■ **Task objective**: Repeat nothing but the lines below running from the one containing "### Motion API" to the one containing "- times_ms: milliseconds". Keep both end lines.

■ **Exercise input**:
--

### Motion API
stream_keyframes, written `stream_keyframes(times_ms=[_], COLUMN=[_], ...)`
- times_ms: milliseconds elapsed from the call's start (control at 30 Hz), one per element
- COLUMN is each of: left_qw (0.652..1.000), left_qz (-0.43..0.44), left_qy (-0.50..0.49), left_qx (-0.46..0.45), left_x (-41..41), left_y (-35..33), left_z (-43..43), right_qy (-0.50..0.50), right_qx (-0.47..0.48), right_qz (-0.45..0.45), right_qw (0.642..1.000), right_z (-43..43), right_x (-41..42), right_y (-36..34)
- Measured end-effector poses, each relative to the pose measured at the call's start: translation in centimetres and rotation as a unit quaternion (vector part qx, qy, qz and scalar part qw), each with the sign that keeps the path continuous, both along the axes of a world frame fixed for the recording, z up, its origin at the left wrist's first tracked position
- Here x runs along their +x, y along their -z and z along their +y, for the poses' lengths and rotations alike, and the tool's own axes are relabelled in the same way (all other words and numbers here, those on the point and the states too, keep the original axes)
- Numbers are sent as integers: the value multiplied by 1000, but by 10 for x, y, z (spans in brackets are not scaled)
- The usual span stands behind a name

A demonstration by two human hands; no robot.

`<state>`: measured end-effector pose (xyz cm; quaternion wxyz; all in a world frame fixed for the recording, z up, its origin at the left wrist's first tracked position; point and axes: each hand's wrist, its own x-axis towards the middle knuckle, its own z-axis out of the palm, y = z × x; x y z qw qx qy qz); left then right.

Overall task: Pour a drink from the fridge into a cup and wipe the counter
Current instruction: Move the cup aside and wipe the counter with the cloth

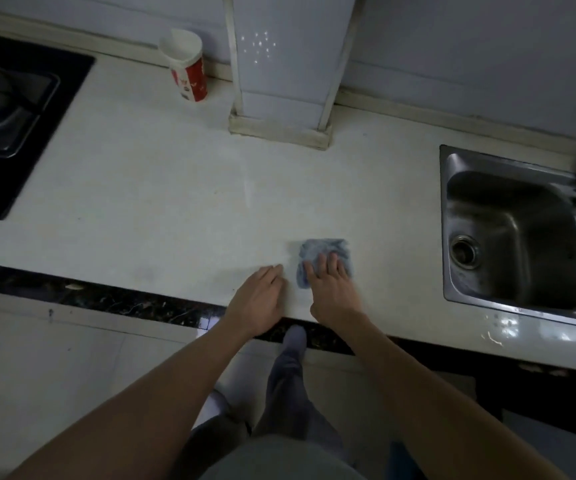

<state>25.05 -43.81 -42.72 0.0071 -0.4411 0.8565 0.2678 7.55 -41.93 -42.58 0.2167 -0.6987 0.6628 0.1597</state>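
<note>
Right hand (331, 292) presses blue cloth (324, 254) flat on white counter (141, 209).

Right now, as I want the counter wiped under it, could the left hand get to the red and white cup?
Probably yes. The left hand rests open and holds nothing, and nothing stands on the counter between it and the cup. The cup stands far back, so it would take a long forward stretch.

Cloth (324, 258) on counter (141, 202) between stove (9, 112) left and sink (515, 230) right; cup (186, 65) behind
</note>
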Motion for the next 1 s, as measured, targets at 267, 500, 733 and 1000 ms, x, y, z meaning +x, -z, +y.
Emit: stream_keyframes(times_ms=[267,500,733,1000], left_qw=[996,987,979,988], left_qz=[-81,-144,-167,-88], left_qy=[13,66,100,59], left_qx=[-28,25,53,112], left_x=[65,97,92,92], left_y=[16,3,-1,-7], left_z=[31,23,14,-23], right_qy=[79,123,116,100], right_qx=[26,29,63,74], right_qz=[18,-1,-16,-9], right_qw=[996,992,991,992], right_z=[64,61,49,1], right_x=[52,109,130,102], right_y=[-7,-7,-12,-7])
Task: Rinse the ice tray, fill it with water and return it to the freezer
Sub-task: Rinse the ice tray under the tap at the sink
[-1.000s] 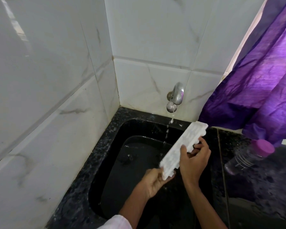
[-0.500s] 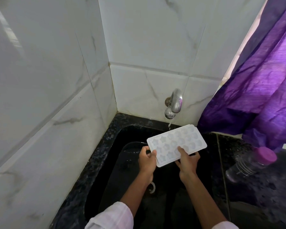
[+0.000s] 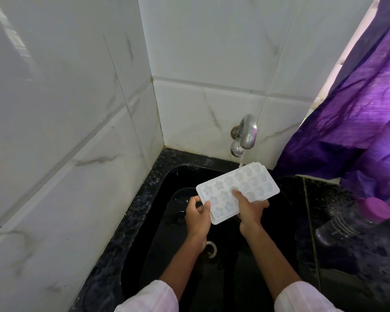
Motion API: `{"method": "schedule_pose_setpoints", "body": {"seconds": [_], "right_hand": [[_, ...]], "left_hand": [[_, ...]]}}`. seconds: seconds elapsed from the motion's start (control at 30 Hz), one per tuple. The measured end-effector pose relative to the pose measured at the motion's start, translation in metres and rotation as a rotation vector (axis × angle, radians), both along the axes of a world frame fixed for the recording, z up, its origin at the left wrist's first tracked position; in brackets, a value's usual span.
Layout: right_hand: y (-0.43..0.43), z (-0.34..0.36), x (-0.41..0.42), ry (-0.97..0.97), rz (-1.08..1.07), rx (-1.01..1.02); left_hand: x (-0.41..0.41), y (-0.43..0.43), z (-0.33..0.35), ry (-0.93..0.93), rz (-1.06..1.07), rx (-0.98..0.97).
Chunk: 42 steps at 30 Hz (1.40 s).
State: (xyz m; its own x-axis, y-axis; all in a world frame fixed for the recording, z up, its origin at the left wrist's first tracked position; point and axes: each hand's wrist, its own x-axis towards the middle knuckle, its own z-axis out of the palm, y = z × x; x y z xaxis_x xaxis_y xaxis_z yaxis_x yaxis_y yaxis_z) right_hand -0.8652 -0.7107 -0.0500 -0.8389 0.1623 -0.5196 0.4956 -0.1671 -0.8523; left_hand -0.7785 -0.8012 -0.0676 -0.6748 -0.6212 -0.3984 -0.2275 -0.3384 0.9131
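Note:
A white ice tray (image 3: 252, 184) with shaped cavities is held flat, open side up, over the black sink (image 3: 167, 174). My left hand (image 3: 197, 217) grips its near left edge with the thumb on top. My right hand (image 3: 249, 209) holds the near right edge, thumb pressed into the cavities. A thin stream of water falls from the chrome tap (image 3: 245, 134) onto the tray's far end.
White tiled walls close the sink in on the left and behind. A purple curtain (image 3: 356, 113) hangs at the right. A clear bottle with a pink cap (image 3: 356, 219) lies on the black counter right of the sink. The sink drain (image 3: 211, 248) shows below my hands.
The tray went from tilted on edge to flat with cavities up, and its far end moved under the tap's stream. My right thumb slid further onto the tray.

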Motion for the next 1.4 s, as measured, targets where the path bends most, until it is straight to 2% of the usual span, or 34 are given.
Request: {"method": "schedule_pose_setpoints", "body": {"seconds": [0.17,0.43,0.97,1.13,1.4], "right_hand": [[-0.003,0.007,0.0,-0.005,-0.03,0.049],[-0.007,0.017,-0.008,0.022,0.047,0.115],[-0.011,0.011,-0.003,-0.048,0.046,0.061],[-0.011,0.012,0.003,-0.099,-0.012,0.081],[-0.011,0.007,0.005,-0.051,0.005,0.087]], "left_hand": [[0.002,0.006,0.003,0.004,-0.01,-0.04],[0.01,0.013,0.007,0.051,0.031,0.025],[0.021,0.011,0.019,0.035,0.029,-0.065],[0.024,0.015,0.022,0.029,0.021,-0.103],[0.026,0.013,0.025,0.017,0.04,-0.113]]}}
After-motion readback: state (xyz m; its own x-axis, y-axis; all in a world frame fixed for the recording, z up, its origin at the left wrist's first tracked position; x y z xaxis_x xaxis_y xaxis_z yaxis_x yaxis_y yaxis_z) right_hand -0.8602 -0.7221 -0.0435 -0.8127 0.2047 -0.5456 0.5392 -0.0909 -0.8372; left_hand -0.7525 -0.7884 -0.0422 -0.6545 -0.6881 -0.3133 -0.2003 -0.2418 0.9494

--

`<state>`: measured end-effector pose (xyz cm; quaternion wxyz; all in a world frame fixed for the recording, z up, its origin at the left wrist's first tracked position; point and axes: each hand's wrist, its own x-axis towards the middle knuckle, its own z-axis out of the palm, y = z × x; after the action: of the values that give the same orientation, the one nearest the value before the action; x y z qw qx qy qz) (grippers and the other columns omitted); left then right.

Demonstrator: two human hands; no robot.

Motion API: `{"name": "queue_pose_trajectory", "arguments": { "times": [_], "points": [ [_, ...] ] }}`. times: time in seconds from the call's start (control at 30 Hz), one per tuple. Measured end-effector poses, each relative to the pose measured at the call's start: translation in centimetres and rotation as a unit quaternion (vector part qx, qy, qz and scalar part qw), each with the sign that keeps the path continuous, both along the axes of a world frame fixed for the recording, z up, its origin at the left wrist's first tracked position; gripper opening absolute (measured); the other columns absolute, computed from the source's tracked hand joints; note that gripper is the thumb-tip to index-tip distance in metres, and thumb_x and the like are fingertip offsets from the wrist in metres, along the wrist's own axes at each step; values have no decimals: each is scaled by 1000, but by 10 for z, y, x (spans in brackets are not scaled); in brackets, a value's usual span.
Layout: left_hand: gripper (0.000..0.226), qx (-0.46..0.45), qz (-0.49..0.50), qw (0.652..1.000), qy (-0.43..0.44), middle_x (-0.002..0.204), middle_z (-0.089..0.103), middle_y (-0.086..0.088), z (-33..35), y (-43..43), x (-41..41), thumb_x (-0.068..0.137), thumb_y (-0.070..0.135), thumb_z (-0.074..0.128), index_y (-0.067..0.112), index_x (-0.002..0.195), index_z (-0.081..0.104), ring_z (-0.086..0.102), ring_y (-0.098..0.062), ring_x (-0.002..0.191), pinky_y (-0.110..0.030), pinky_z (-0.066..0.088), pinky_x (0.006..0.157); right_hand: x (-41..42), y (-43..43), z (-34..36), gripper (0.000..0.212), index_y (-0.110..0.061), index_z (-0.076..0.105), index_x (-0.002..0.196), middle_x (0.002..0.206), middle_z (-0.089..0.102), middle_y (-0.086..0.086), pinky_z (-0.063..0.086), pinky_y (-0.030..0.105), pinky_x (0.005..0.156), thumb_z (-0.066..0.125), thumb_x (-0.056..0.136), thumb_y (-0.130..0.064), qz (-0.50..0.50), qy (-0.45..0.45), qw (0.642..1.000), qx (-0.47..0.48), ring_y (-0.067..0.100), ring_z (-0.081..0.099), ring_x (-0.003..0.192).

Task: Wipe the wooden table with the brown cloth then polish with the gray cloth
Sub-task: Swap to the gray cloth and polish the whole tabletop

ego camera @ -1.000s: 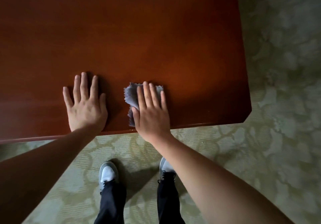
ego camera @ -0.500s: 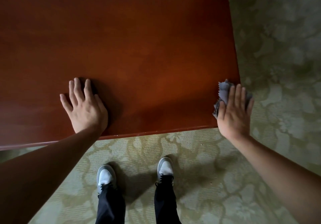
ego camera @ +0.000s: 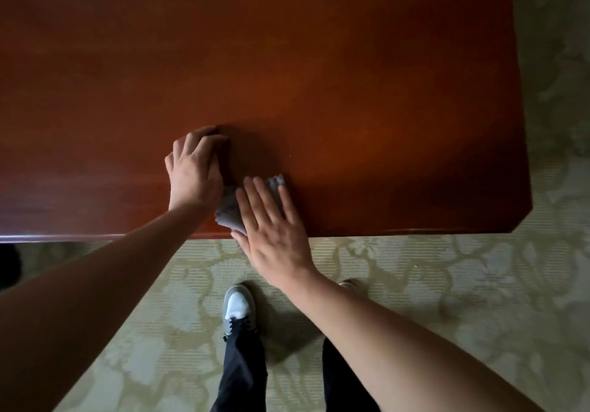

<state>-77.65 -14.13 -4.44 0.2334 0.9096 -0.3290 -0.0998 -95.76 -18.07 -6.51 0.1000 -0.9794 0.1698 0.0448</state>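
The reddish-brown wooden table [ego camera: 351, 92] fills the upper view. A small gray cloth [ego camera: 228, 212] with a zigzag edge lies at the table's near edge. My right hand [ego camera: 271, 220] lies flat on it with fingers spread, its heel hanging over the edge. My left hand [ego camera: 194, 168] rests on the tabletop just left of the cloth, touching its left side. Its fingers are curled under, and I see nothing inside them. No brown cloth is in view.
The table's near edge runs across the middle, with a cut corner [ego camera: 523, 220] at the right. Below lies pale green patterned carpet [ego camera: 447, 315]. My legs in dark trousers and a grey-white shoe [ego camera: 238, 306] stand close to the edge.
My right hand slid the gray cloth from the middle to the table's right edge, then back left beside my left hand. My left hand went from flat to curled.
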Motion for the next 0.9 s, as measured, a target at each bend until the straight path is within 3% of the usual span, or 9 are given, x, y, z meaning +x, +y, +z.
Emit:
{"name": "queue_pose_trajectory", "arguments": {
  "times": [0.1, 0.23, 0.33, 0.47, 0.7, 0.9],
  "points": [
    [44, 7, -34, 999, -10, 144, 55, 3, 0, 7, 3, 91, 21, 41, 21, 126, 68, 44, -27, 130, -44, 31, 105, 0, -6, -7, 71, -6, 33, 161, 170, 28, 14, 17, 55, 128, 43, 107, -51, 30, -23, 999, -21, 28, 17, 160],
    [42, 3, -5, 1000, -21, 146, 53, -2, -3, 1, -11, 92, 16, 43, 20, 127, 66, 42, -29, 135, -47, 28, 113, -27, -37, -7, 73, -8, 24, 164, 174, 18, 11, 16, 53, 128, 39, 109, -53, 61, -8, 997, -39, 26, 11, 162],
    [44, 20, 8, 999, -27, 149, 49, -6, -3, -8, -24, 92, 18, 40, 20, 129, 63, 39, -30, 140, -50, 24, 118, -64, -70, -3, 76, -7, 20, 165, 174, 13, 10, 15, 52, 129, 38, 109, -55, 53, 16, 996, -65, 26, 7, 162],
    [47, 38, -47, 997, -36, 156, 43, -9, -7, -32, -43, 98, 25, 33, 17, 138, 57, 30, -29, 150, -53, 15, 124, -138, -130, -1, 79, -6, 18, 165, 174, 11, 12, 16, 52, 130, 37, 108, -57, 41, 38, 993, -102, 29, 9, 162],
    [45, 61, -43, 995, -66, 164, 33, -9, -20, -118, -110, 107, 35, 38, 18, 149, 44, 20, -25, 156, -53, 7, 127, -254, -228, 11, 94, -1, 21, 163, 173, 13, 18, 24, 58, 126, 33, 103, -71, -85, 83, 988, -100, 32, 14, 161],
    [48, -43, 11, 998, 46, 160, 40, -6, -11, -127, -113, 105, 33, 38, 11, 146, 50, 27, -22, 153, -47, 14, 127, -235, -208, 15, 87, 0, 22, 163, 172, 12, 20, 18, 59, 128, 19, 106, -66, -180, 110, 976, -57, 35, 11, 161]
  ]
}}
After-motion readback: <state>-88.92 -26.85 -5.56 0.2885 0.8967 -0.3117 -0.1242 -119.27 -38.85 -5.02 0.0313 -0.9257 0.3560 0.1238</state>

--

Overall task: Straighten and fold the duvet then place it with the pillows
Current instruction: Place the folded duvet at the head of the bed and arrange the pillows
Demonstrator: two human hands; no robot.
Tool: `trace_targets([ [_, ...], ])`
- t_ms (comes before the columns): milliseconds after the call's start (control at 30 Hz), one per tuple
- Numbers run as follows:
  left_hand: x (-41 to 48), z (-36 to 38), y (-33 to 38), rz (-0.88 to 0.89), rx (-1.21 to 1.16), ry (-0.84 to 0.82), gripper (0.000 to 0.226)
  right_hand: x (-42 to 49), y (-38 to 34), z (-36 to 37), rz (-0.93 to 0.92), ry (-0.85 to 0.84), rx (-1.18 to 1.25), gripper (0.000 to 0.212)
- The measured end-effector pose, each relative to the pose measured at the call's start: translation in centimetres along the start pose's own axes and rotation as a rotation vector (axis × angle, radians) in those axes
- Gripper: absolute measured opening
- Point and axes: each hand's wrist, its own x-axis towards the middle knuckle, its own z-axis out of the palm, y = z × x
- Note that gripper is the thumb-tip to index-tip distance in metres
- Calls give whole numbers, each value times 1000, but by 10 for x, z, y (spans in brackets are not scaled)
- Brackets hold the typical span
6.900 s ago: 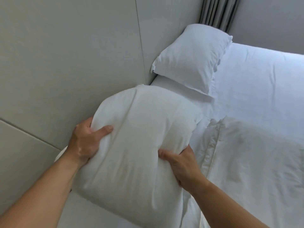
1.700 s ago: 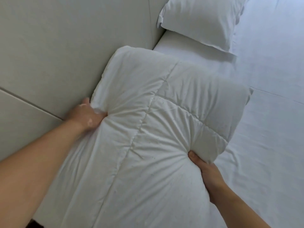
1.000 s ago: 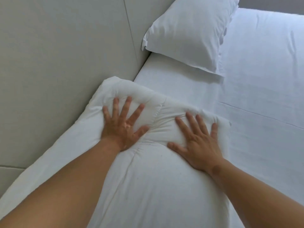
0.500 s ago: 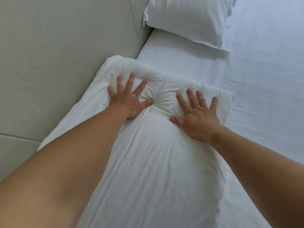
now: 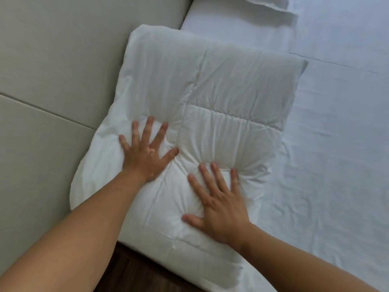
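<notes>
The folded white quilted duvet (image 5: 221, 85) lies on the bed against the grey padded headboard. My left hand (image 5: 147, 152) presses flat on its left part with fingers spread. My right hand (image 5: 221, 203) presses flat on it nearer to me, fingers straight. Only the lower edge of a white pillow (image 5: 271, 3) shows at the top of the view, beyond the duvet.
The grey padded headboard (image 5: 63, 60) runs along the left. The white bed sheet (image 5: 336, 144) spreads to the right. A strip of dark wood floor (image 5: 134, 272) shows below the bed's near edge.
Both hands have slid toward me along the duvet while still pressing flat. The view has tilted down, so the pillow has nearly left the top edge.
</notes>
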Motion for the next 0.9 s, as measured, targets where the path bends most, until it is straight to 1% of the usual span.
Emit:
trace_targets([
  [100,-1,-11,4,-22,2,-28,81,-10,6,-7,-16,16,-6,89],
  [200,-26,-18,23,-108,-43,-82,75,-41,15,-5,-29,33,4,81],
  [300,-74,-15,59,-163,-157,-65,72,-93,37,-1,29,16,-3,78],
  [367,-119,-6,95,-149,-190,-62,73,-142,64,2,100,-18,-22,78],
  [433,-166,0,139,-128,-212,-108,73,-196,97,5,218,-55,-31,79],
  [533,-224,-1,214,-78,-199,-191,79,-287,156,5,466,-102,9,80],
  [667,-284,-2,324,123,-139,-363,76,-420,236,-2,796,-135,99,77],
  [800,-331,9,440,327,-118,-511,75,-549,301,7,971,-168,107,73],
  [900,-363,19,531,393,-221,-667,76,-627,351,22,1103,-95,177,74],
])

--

■ **Reply**:
### Motion API
stream_keyframes, written `stream_keyframes(times_ms=[_], COLUMN=[_], ...)`
- times_ms: milliseconds elapsed from the call's start (control at 30 Hz), one per element

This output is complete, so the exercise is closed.